▶ **TASK DESCRIPTION**:
Copy exactly the lines of the material below, starting with the first and including the line that holds "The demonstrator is".

▶ **PROVIDED DATA**:
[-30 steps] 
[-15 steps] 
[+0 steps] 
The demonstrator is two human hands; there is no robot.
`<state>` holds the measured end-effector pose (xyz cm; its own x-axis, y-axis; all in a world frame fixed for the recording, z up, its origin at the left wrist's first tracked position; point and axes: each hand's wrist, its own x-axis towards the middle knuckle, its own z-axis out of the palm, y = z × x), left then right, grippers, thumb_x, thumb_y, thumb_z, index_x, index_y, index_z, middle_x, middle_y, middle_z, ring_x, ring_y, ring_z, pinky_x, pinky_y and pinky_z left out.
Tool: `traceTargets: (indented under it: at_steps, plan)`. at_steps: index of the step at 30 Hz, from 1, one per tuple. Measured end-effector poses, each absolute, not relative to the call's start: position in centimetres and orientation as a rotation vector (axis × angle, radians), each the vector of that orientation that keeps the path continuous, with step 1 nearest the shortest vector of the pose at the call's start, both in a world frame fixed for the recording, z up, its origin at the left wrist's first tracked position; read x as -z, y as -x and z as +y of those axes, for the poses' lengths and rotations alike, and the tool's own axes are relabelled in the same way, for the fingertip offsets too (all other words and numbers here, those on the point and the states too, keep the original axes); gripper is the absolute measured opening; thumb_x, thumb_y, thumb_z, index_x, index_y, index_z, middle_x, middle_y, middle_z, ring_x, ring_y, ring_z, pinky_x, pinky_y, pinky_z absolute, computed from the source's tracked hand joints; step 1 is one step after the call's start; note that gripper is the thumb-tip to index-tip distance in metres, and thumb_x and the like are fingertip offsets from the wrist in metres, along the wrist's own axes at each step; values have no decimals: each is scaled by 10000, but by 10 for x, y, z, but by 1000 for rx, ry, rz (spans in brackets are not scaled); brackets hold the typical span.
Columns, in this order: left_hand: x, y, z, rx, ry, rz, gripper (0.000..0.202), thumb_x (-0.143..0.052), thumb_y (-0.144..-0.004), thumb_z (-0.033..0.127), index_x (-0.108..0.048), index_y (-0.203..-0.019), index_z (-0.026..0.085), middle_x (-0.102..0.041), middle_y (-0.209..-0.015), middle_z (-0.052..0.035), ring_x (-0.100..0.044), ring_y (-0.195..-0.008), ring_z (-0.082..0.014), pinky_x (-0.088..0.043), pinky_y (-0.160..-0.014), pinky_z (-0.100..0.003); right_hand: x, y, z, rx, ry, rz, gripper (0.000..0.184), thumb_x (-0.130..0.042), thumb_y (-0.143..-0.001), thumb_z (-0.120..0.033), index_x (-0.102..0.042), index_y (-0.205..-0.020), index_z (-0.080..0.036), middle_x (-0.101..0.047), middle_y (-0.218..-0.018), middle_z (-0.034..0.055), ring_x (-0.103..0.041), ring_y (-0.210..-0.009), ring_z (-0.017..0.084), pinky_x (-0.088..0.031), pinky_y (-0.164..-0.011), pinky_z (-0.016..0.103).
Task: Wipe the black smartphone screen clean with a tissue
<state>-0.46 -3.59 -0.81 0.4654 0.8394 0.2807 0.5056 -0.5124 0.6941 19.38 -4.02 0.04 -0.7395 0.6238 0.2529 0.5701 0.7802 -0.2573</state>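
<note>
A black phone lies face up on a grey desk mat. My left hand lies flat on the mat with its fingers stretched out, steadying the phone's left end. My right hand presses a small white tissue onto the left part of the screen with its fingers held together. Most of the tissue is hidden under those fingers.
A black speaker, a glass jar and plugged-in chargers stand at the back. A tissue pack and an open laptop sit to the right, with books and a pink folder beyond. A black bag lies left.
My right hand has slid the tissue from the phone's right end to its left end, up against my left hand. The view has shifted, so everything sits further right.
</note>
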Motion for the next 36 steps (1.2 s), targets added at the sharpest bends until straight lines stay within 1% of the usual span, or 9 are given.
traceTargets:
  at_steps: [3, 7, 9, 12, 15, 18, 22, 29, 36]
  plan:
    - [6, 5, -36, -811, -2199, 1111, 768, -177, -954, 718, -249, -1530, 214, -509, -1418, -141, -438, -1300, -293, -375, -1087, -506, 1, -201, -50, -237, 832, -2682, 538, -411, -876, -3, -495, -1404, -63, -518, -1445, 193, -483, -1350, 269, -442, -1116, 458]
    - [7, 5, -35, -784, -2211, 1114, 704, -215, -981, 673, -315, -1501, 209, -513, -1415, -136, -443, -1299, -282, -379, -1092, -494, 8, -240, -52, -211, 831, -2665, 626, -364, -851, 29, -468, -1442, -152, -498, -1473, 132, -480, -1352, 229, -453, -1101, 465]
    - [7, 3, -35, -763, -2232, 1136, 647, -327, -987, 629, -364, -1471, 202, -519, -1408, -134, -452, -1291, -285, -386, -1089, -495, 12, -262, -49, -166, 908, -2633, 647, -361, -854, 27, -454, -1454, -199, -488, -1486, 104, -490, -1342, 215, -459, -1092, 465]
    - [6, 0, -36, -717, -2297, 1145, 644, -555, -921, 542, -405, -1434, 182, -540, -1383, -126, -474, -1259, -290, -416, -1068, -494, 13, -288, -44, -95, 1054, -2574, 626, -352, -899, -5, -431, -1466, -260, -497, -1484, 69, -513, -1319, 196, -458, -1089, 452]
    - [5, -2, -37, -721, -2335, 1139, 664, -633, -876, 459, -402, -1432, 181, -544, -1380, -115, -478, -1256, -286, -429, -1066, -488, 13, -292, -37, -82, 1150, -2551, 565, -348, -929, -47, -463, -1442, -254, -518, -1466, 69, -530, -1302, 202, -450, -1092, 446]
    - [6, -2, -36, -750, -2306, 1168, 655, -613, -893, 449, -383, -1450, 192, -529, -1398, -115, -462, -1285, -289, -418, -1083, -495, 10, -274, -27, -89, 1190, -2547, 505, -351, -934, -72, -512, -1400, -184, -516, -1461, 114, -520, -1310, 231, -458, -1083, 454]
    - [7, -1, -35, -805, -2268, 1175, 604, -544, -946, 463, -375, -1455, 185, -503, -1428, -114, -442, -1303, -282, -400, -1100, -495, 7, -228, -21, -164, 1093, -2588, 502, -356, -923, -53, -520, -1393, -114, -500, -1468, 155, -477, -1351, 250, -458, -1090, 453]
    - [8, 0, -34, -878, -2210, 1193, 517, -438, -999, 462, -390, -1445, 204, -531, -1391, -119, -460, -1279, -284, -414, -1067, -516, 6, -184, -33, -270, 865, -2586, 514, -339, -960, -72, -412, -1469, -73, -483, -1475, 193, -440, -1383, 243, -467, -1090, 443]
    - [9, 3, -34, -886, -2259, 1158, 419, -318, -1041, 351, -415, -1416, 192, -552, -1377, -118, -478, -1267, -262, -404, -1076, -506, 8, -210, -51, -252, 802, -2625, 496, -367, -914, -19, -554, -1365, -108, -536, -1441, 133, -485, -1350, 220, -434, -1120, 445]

▶ **EXPECTED ANSWER**:
[-30 steps] 
[-15 steps] 
[+0 steps] 
The demonstrator is two human hands; there is no robot.

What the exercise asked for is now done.